The Soviets, for their part, continued to promote cultural exchange in the years after Peerce’s visit. But they slowly wised up to the alarming power of religious music to stir Jewish national consciousness. In a December 1956 interview with a Jewish member of a visiting delegation from the Canadian Labor Progressive Party, Khrushchev was asked about anti-Semitism in the USSR. He denied its existence. How could he be an anti-Semite, he told his visitor, when his daughter-in-law was Jewish and many Jews had powerful positions in the Soviet regime? The problem, Khrushchev explained, was not the government policies but simply the “negative aspects” of Soviet Jewry. Chief among their sins was a pesky religious predilection: “Wherever a Jew settles, he immediately establishes a synagogue.”
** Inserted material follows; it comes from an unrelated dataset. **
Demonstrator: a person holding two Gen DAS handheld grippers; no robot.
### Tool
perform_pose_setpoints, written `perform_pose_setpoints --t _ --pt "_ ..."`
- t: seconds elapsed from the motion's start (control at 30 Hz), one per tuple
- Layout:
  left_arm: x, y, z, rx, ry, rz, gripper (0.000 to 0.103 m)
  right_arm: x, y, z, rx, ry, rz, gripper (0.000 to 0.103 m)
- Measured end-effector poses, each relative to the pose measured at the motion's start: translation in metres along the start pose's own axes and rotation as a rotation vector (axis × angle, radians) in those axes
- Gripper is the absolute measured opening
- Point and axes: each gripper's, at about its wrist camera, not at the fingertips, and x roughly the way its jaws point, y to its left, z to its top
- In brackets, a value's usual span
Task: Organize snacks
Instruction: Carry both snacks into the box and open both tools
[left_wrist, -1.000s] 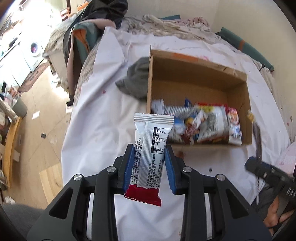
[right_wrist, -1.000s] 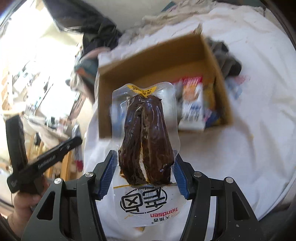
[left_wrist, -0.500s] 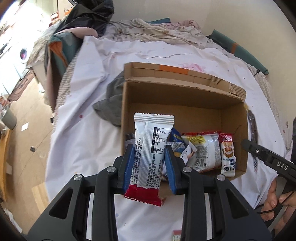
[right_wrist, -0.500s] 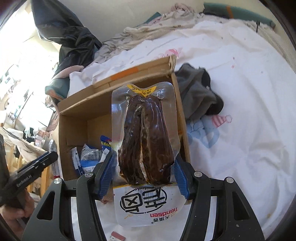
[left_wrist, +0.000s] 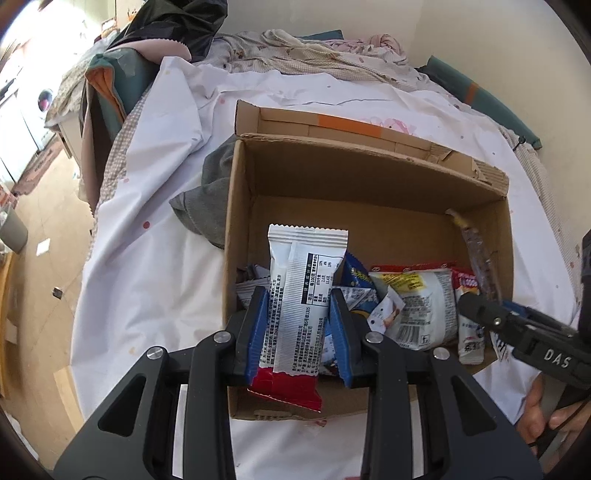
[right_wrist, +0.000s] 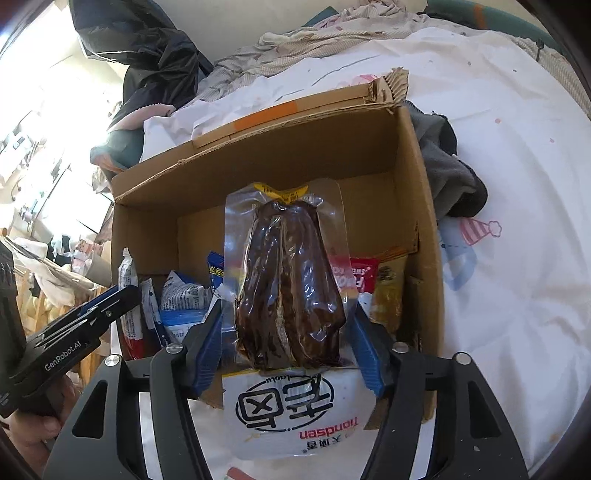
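An open cardboard box (left_wrist: 369, 166) lies on the white bedsheet with several snack packets (left_wrist: 417, 302) along its near side. My left gripper (left_wrist: 298, 295) is shut on a white snack bar with a red end (left_wrist: 303, 266), held upright over the box's near left corner. My right gripper (right_wrist: 288, 332) hangs over the box (right_wrist: 258, 155) and its jaws are opening. The clear vacuum pack of dark meat (right_wrist: 288, 280) still stands between them, with a gap showing at each blue pad. From the left wrist view the pack is seen edge-on (left_wrist: 476, 251).
A grey cloth (left_wrist: 207, 199) lies against the box's left wall. Crumpled clothes and bedding (left_wrist: 314, 48) pile up at the far end of the bed. The bed edge drops to a wooden floor (left_wrist: 40, 206) on the left. A hand (left_wrist: 539, 417) grips the right tool.
Both grippers have come forward and down over the box, which now fills each view. The right jaws have spread away from the meat pack. The left grip on the bar is unchanged.
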Motion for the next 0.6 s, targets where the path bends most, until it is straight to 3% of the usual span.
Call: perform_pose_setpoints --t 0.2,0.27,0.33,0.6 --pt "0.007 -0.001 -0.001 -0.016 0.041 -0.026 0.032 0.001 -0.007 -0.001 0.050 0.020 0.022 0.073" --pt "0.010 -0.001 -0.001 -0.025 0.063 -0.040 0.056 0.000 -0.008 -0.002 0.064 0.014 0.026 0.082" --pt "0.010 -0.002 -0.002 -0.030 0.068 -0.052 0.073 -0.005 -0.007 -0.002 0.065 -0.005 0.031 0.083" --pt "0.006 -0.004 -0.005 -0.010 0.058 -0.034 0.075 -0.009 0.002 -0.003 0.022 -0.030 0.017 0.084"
Peerce himself was invited for a return visit in 1963. Again he sang the same “Din-Toyre” song at Moscow’s Chaikovsky Hall. Once again, 2,000 people openly wept. This time, however, the authorities banned him from leading services at the Moscow Synagogue. Cutting off Peerce’s access to the cantor’s pulpit while allowing him to sing Yiddish songs at the concert hall must have seemed like a successful regime strategy for cordoning Jewish emotions into appropriate channels. But what the Soviet authorities missed was the fact that the two bled into one another. Despite five decades of attempts to extract a wholly secular, anti-religious Jewishness from Yiddish culture, spiritual and national were deeply intertwined in Soviet Jewish memory.

During the 1956 visit, an old Russian Jew quietly joked to the New York rabbis: “The members of your delegation can speak many languages, but we Russian Jews can keep quiet in all of them.” Deprived of their own voices, Soviet Jews retreated into silence. It was a strategy for survival. The less they spoke, however, the more they heard. In the process, they turned listening from a passive experience into a creative act of renewal.